Rubee Woo took to Facebook to recount their horror find in an apartment rental in the Portuguese tourist hotspot of Porto, explaining that her friend noticed something off about a power outlet.
"We quickly packed our bags, handed the apartment keys to the police and left. By the time we reached the hotel, it was 5am," Ms Woo wrote.
It's part of a growing trend that experts say is made possible by a boom in the sale of household objects that appear perfectly normal but conceal recording devices.
With a few clicks of a mouse, virtually anyone can purchase hi-tech devices that would've once been the stuff of spy films — an alarm clock, pen, car key fob or smoke detector that also conceal recording devices.
A number of Australian-based websites market and sell hidden camera items, which have plummeted in price as demand has grown in recent years, and experts warn the laws protecting innocent people from misuse and abuse are inconsistent and inadequate.
"Fifteen years ago, the technology that was available was expensive and a bit quirky and was mostly bought by law enforcement, private investigators and uber-geeks," Bruce Baer Arnold, an associate professor of law and justice at Canberra University, explains.

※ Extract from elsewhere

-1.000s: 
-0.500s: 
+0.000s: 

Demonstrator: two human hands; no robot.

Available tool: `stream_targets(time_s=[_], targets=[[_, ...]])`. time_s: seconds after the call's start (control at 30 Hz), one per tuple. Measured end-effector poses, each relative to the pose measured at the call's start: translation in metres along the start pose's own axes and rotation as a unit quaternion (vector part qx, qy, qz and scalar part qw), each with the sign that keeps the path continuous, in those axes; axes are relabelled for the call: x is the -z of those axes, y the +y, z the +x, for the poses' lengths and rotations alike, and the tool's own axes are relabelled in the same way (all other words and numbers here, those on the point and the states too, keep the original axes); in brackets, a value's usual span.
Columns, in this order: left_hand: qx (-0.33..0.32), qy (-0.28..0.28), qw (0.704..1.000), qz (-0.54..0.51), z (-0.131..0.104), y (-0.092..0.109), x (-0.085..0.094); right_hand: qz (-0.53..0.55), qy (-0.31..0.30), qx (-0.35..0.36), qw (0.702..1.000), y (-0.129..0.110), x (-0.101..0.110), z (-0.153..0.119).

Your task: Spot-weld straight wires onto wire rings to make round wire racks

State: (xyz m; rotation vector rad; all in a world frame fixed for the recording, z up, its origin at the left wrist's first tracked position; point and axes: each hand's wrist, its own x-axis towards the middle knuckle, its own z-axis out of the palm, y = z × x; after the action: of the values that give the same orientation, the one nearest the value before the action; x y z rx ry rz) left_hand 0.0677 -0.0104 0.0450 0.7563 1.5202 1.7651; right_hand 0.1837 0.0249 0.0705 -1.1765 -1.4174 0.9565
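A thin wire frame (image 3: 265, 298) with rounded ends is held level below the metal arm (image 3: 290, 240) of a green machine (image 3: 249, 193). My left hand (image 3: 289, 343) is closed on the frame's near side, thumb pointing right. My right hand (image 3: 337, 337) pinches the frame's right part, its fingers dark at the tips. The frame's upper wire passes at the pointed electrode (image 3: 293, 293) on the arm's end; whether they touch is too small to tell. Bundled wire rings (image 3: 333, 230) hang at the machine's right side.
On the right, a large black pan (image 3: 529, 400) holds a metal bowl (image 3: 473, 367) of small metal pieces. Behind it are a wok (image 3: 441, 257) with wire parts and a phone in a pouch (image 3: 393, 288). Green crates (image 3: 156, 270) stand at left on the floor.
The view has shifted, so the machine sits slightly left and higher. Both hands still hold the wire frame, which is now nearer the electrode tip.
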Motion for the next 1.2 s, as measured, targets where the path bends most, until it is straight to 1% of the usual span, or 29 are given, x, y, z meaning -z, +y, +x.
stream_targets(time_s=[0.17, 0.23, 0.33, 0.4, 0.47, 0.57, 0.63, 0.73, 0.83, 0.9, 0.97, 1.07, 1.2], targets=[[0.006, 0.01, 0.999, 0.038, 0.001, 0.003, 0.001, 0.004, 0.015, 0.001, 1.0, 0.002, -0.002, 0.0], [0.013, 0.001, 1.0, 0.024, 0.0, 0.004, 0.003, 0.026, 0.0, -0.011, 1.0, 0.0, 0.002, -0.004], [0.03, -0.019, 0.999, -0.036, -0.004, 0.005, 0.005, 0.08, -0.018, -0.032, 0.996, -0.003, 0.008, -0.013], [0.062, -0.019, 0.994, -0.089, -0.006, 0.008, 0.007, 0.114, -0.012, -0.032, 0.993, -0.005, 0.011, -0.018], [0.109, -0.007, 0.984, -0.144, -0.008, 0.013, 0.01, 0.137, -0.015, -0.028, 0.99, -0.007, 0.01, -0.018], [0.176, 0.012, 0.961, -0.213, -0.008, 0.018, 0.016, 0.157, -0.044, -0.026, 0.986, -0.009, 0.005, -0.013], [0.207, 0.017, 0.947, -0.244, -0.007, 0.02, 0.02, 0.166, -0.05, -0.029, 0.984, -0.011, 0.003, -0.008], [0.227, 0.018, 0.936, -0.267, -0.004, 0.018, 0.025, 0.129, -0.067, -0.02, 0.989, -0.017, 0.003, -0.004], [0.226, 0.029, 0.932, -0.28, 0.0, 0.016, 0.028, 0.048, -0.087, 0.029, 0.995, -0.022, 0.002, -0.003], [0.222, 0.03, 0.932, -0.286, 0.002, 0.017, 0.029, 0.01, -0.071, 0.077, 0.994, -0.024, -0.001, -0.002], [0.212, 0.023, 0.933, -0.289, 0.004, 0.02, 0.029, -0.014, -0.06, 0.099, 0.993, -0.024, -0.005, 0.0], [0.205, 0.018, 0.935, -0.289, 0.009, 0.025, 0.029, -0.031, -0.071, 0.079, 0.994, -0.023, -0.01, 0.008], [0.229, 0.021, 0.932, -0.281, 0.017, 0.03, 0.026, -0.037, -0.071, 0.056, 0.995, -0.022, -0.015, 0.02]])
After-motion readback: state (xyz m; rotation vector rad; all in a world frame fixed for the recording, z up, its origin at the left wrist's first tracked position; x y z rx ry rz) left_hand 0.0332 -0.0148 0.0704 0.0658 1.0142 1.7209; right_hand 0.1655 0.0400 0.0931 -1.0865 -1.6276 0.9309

"But we're seeing the Kmart effect where availability has boomed and prices have fallen, so now anybody can get their hands on them."
On one local site, a child's night light, a pair of headphones, a computer mouse and a car cigarette lighter phone charger are some of the objects that conceal cameras.
Watches, picture frames, wall clocks, TV remotes, notebooks and music speakers with hidden video recorders installed are also available.
A bedside table alarm clock with invisible camera lens will set you back about $200, while a baseball cap with video recording capability is $168.
"We don't have any real standards or control mechanisms for the development and sale of these devices," University of Technology Sydney law professor Kristopher Wilson said.
"That's an issue for cyber security as well as privacy. There's a plethora of flow-on effects from this."